Reubinoff also reported that his lab has made dramatic progress in reducing the number of embryos needed to produce embryonic stem cell lines. He and his colleagues have been successful 35 percent of the time. This is important because researchers hope that someday embryonic stem cells might be produced by cloning, that is, installing a patient's DNA into a human egg without a nucleus. The fewer eggs it takes to create a cloned individualized stem cell line for each patient, the more practical such a treatment becomes. The idea is that such cloned stem cells would be transformed into perfectly matched transplants for individual patients, avoiding the immune rejection problem that arises when cells and organs are transplanted from donors.
As a proof of concept for this approach to building transplantable organs, conference participant Robert Lanza from Advanced Cell Technologies in Massachusetts reported on his company's success in transplanting cloned tissues in cows. They did not suffer any immune rejection.
Many participants, including Haseltine and Ian Wilmot, the Scottish scientist who cloned Dolly the sheep, believe the first success in stem cell therapies probably will occur in treatments for neurological disorders such as Parkinson's disease. This is because the brain is an "immune privileged" organ, meaning it does not reject foreign tissues and cells. "I'd be surprised if neural treatments are as many as five years away," said Wilmot.

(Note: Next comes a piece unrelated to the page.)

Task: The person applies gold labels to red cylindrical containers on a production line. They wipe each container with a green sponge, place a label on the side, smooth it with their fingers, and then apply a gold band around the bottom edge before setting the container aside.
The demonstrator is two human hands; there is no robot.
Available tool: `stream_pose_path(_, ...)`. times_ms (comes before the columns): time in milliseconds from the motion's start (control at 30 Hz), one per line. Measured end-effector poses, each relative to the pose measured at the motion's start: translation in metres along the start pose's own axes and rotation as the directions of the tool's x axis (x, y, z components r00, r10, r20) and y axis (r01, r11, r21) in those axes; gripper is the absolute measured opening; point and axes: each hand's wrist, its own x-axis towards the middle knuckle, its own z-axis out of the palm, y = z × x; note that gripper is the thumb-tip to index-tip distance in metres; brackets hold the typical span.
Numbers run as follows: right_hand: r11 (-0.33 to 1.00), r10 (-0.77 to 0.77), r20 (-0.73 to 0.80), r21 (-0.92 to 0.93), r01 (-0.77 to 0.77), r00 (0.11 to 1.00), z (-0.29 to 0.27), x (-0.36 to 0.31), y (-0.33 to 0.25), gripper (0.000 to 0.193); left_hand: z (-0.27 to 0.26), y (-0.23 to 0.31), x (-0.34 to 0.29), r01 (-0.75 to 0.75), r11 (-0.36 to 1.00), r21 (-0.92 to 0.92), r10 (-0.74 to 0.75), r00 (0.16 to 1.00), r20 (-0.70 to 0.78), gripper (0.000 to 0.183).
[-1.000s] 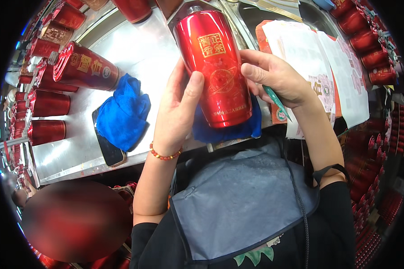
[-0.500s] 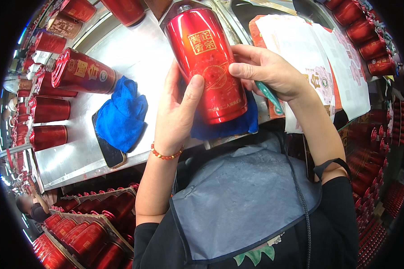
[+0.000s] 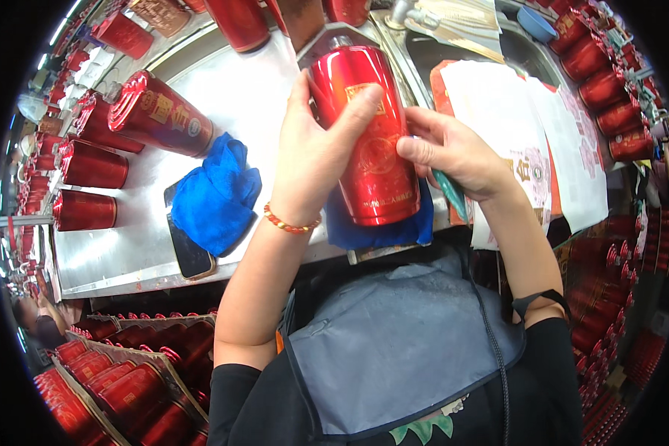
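A crumpled blue cloth (image 3: 217, 202) partly covers a dark phone (image 3: 193, 260), while a blue bowl (image 3: 537, 25) sits near papers (image 3: 498, 111).

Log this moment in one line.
Left hand: around red bottle, thumb across front | Right hand: at bottle's side, holding green tool | Rest: blue cloth partly covering phone; white paper sheets at right

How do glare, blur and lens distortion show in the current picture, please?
In the head view, white glare washes over the metal counter; bright reflections streak the red bottle; fisheye curvature fans the bottles at the right edge along a black, rounded border; the person at far left looks blurred.
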Motion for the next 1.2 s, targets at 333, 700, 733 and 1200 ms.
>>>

The fourth discipline identified by Haseltine is the development of better prosthetic devices as substitutes for failed human organs. He predicted that materials that can detect, transmit, and provide feedback from nerve signals will be developed in the next five to 10 years, enabling paralyzed patients to walk. Hundreds of thousands of Americans are already walking around with plastic heart valves, dacron aortas, and steel hip supports. Tom Christerson, one of the seven patients who received the AbioCor artificial hearts, has lived more than a year since it was installed.
Conference participants see a very bright if somewhat distant future for regenerative medicine. One dark cloud on the horizon is the fear that much research in regenerative medicine, especially embryonic stem cell research, may be criminalized by the U.S. Congress. Reubinoff pointed out that therapies involving embryonic stem cells may never reach patients in the clinics without research on new embryonic stem cell lines that is forbidden to federal researchers. Haseltine thinks many bright young researchers are turning away from regenerative medicine because they worry that Congress will outlaw the research. He believes Congress' opposition will change "after the first successful treatment of a disease like Parkinson's disease abroad. That's what happened with in vitro fertilization. It was only approved here after it succeeded in Britain."
In the meantime, congressional intransigence is delaying the development of treatments that could help millions. Speaking at the conference, UCLA bioethicist Gregory Stock noted, "It will make a difference to someone who gets cancer in 2015 whether a cure arrives in 2010 or 2025."